(Stored items from a collection)
>>>

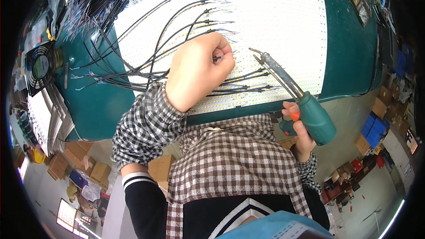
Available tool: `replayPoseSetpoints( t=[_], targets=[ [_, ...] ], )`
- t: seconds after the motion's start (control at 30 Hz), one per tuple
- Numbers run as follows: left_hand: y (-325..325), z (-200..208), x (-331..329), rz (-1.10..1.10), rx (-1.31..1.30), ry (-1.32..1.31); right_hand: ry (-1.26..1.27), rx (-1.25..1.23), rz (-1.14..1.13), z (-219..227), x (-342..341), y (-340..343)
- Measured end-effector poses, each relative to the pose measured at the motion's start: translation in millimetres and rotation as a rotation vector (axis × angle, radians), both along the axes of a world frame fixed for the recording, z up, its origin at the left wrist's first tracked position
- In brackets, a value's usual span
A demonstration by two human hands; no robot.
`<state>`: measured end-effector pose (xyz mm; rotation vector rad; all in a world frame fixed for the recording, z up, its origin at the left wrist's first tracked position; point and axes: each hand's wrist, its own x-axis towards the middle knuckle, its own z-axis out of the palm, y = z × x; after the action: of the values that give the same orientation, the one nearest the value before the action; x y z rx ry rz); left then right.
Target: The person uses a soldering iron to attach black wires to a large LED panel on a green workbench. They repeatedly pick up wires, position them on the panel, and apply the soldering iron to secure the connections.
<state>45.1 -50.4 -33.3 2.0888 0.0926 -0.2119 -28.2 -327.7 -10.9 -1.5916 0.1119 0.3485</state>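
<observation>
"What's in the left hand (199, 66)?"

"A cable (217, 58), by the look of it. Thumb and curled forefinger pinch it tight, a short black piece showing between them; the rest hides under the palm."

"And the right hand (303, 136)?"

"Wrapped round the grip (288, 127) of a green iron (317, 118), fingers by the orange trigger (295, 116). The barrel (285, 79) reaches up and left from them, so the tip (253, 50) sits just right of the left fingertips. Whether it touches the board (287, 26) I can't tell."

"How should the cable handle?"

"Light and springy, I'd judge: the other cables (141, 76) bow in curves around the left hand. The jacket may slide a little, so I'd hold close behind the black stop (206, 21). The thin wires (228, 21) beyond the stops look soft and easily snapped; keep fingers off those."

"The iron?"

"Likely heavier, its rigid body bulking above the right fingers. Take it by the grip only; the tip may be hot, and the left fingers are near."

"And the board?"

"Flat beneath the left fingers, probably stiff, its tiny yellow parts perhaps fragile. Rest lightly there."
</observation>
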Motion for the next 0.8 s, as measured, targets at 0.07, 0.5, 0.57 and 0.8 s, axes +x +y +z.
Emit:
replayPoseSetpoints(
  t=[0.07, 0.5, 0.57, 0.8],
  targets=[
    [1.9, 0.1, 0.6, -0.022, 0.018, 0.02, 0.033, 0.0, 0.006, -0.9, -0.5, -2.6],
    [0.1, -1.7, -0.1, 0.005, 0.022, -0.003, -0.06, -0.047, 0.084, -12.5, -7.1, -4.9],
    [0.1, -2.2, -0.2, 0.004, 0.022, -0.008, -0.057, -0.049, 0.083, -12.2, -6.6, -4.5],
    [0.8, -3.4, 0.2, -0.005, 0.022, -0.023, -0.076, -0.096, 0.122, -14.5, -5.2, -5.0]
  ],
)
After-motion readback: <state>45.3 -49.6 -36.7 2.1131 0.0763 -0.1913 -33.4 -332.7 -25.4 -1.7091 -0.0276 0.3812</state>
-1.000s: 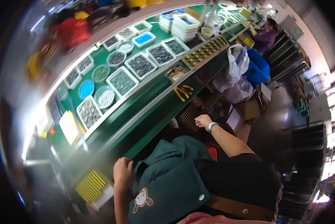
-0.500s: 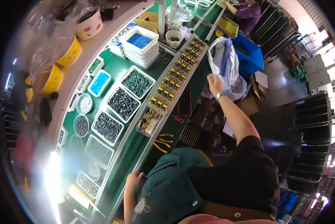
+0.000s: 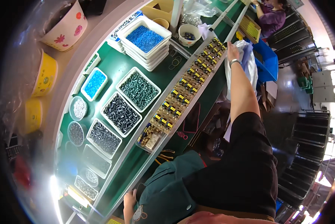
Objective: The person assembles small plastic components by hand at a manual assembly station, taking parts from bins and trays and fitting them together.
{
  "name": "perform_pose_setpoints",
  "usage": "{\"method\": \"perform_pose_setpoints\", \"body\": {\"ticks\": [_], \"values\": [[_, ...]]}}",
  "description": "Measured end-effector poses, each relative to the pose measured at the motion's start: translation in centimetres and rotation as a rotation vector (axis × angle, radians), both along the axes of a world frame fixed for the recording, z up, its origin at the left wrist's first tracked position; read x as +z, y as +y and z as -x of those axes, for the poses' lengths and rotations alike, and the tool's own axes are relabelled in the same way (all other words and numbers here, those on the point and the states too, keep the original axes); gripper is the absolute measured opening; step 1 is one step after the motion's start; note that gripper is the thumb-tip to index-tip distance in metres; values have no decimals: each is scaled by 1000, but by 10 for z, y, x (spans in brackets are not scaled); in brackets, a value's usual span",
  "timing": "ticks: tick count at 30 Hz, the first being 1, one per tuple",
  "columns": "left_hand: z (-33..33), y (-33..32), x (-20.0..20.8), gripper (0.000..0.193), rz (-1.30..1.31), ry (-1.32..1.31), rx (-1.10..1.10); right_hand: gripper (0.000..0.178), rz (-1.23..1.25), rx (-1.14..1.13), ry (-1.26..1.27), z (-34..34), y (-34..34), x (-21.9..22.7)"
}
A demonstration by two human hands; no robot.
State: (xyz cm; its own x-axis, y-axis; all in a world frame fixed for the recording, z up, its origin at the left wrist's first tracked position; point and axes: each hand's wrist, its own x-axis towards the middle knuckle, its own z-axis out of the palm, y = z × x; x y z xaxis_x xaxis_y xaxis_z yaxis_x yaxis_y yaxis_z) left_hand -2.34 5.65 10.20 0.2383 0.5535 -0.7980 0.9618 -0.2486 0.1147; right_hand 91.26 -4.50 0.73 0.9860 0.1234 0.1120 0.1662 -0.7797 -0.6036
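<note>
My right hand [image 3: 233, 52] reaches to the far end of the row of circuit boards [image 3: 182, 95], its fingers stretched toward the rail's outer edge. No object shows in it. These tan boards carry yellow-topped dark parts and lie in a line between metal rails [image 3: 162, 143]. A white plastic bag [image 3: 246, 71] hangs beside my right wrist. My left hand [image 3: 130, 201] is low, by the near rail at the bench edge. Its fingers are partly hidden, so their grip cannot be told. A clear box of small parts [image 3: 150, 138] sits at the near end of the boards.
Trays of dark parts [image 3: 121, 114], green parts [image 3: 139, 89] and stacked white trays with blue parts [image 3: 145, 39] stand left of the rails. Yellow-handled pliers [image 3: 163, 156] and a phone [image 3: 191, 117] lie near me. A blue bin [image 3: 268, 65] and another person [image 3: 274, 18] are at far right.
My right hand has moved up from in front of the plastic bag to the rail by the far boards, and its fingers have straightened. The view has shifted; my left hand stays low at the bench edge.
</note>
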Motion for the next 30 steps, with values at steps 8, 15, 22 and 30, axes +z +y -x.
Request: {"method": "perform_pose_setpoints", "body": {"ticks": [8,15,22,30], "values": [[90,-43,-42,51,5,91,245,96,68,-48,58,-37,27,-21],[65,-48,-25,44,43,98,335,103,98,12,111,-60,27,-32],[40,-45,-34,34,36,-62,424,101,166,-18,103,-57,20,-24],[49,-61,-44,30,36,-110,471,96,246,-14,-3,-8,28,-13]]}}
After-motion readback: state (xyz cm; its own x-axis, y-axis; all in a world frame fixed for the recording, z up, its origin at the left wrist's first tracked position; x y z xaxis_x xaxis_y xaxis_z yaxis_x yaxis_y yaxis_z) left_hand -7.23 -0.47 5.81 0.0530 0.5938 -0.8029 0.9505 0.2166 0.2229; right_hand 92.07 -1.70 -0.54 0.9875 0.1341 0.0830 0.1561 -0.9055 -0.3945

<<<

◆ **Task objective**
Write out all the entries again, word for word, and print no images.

◆ **Result of the task**
Available tool: `replayPoseSetpoints( t=[_], targets=[ [_, ...] ], )`
- t: seconds after the motion's start (control at 30 Hz), one per tuple
- Numbers run as follows: left_hand: y (-325..325), z (-200..208), x (-331..329), rz (-1.10..1.10), rx (-1.31..1.30), ry (-1.32..1.31); right_hand: ry (-1.26..1.27), rx (-1.25..1.23), rz (-1.14..1.13), z (-219..227), x (-342..341), y (-340..343)
- Measured end-effector poses, each relative to the pose measured at the motion's start: translation in millimetres and rotation as a rotation vector (axis × angle, radians), both along the axes of a world frame fixed for the recording, z up, its origin at the left wrist's first tracked position
- In brackets, a value's usual span
A demonstration by two human hands; no robot.
`<state>`: measured end-effector pose (xyz mm; rotation vector rad; all in a world frame fixed for the recording, z up, its origin at the left wrist's first tracked position; point and axes: each hand's wrist, its own x-axis towards the middle knuckle, its own z-axis out of the palm, y = z × x; after the action: of the values that give the same orientation, the one nearest the value before the action; x y z rx ry rz); left then right.
Target: The person uses a soldering iron to attach black wires to a large LED panel on a green workbench. They repeatedly pick up wires, position them on the panel, and apply the soldering iron to secure the connections.
<state>45.1 -50.4 -33.3 2.0888 0.0926 -0.2119 -28.2 -327.7 -10.9 -1.5916 0.1119 0.3485</state>
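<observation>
"What's in the left hand (199, 66)?"

"A cable (217, 58), by the look of it. Thumb and curled forefinger pinch it tight, a short black piece showing between them; the rest hides under the palm."

"And the right hand (303, 136)?"

"Wrapped round the grip (288, 127) of a green iron (317, 118), fingers by the orange trigger (295, 116). The barrel (285, 79) reaches up and left from them, so the tip (253, 50) sits just right of the left fingertips. Whether it touches the board (287, 26) I can't tell."

"How should the cable handle?"

"Light and springy, I'd judge: the other cables (141, 76) bow in curves around the left hand. The jacket may slide a little, so I'd hold close behind the black stop (206, 21). The thin wires (228, 21) beyond the stops look soft and easily snapped; keep fingers off those."

"The iron?"

"Likely heavier, its rigid body bulking above the right fingers. Take it by the grip only; the tip may be hot, and the left fingers are near."

"And the board?"

"Flat beneath the left fingers, probably stiff, its tiny yellow parts perhaps fragile. Rest lightly there."
</observation>
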Motion for the next 0.8 s, as measured, targets at 0.07, 0.5, 0.57 and 0.8 s, axes +x +y +z.
Emit:
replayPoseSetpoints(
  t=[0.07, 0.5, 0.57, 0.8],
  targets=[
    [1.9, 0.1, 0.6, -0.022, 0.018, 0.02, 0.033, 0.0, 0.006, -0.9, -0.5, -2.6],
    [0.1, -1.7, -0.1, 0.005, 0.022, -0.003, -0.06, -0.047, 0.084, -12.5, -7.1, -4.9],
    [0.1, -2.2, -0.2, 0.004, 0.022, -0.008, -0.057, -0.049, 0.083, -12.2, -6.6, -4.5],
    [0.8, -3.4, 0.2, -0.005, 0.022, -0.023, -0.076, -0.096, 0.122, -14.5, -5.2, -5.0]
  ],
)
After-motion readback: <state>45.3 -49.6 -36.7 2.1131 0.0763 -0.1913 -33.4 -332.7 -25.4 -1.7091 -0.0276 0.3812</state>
-1.000s: 
-0.500s: 
+0.000s: 
Objective: The person assembles small plastic components by hand at a manual assembly station, taking parts from bins and trays and fitting them together.
{
  "name": "perform_pose_setpoints",
  "usage": "{\"method\": \"perform_pose_setpoints\", \"body\": {\"ticks\": [_], \"values\": [[_, ...]]}}",
  "description": "Measured end-effector poses, each relative to the pose measured at the motion's start: translation in centimetres and rotation as a rotation vector (axis × angle, radians), both along the axes of a world frame fixed for the recording, z up, its origin at the left wrist's first tracked position; read x as +z, y as +y and z as -x of those axes, for the poses' lengths and rotations alike, and the tool's own axes are relabelled in the same way (all other words and numbers here, those on the point and the states too, keep the original axes); gripper is the absolute measured opening; step 1 is one step after the motion's start; note that gripper is the thumb-tip to index-tip distance in metres; values have no decimals: each is scaled by 1000, but by 10 for z, y, x (spans in brackets are not scaled); in brackets, a value's usual span",
  "timing": "ticks: tick count at 30 Hz, the first being 1, one per tuple",
  "columns": "left_hand: z (-33..33), y (-33..32), x (-20.0..20.8), gripper (0.000..0.193), rz (-1.30..1.31), ry (-1.32..1.31), rx (-1.10..1.10); right_hand: gripper (0.000..0.178), rz (-1.23..1.25), rx (-1.14..1.13), ry (-1.26..1.27), z (-34..34), y (-34..34), x (-21.9..22.7)"
}
A demonstration by two human hands; no robot.
State: (xyz cm; its own x-axis, y-axis; all in a world frame fixed for the recording, z up, its origin at the left wrist's first tracked position; point and axes: each hand's wrist, its own x-axis towards the middle knuckle, its own z-axis out of the palm, y = z × x; x y z xaxis_x xaxis_y xaxis_z yaxis_x yaxis_y yaxis_z) left_hand -2.34 5.65 10.20 0.2383 0.5535 -0.7980 0.9618 -0.2486 0.1147; right_hand 91.26 -4.50 0.73 0.9860 0.1234 0.1120 0.1662 -0.7797 -0.6036
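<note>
My right hand [image 3: 233, 52] reaches to the far end of the row of circuit boards [image 3: 182, 95], its fingers stretched toward the rail's outer edge. No object shows in it. These tan boards carry yellow-topped dark parts and lie in a line between metal rails [image 3: 162, 143]. A white plastic bag [image 3: 246, 71] hangs beside my right wrist. My left hand [image 3: 130, 201] is low, by the near rail at the bench edge. Its fingers are partly hidden, so their grip cannot be told. A clear box of small parts [image 3: 150, 138] sits at the near end of the boards.
Trays of dark parts [image 3: 121, 114], green parts [image 3: 139, 89] and stacked white trays with blue parts [image 3: 145, 39] stand left of the rails. Yellow-handled pliers [image 3: 163, 156] and a phone [image 3: 191, 117] lie near me. A blue bin [image 3: 268, 65] and another person [image 3: 274, 18] are at far right.
My right hand has moved up from in front of the plastic bag to the rail by the far boards, and its fingers have straightened. The view has shifted; my left hand stays low at the bench edge.
</note>
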Motion for the next 30 steps, with values at steps 8, 15, 22 and 30, axes +z +y -x.
Request: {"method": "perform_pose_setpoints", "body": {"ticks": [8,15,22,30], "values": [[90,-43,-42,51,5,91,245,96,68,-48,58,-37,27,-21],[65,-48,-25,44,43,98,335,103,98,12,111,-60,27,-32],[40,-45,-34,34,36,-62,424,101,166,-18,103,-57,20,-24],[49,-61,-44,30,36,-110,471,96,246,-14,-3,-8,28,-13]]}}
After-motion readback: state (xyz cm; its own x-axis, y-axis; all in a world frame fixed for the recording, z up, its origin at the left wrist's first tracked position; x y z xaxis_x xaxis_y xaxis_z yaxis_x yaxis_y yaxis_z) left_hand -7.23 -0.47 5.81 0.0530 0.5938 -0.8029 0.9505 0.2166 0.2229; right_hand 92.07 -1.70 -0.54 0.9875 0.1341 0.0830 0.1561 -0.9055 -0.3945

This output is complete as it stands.